An apple a day might keep the bariatric surgeon away, too. In a mouse model, apple polyphenols prevented diet-induced obesity by reducing fat cell growth and intestinal uptake of glucose while increasing the breakdown of existing fat cells.
An apple a day might keep the doctor away from the prescription pad. In a recent study, adults who ate apples every day were less likely to be taking prescription medicines.
5. When trying to place a bun in your old lady’s oven, avoid hot baths.
While I’m not sure those exact words in that exact order were ever uttered by an old wife, mother, or grandma, the idea that hot baths are bad for male fertility is a common one. It can get really hot down there and your boys are sensitive to heat. If abnormally constrictive underwear and hot laptops can both heat up the area and impair sperm function, maybe submerging one’s nether regions in hot water can, too. You don’t want to cook your boys, do you?
Sure enough: hot baths are acutely inhibitory of sperm production, motility, and utility. Take a really hot bath and ditch the condoms!
Kidding about that last bit, by the way. You’d need to drink a liter of Mountain Dew for the yellow dye number 5 in addition to taking a hot bath to get reliable male birth control, of course.
6. Don’t go outside without a coat. You’ll catch cold!
Annoying prattle from well-meaning parents or truism that we should all heed?
Well, low body temperature can certainly impair the immune system, opening us up to infections and common colds; a drop in body temperature has been shown to increase a person’s susceptibility to catching a cold. If we’re outside in the cold without adequate protection for long enough to reduce our body temperature, we may very well get sick. A few lines of evidence make me think there’s something to the low body temp/low immunity/cold weather connection.
Going outside in the cold without a coat isn’t a surefire way to catch cold (and cold exposure is good for you in general), but there’s definitely a physiologically-relevant mechanism.

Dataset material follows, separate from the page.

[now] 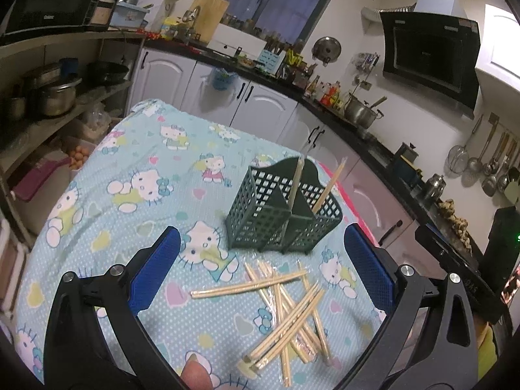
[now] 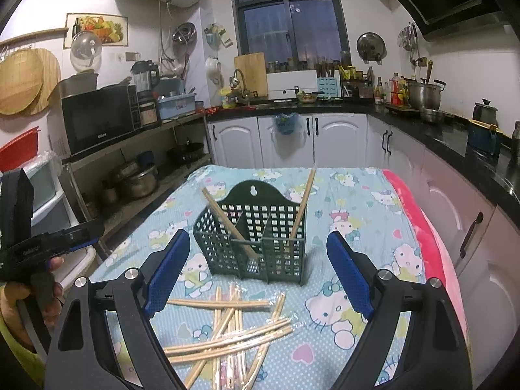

7. I can feel bad weather in my bones.
That old lady with the limp who claims she can predict the weather might be telling the truth because human joints contain sensory nerves called baro-receptors, which are highly attuned to fluctuations in atmospheric pressure, particularly the drops that occur when a rainstorm is about to touch down. It may not be true for everyone, though, as one review concluded that “pain in some individuals is more affected by the weather than others.”
So while it may not be the bones acting as barometers, some folks can definitely feel the weather in their joints.
That’s it for today, folks. Now let’s hear from you.
What did I miss? I’m pretty sure those old wives were telling the truth in other areas, too, so let me hear about it down below!
Thanks for reading!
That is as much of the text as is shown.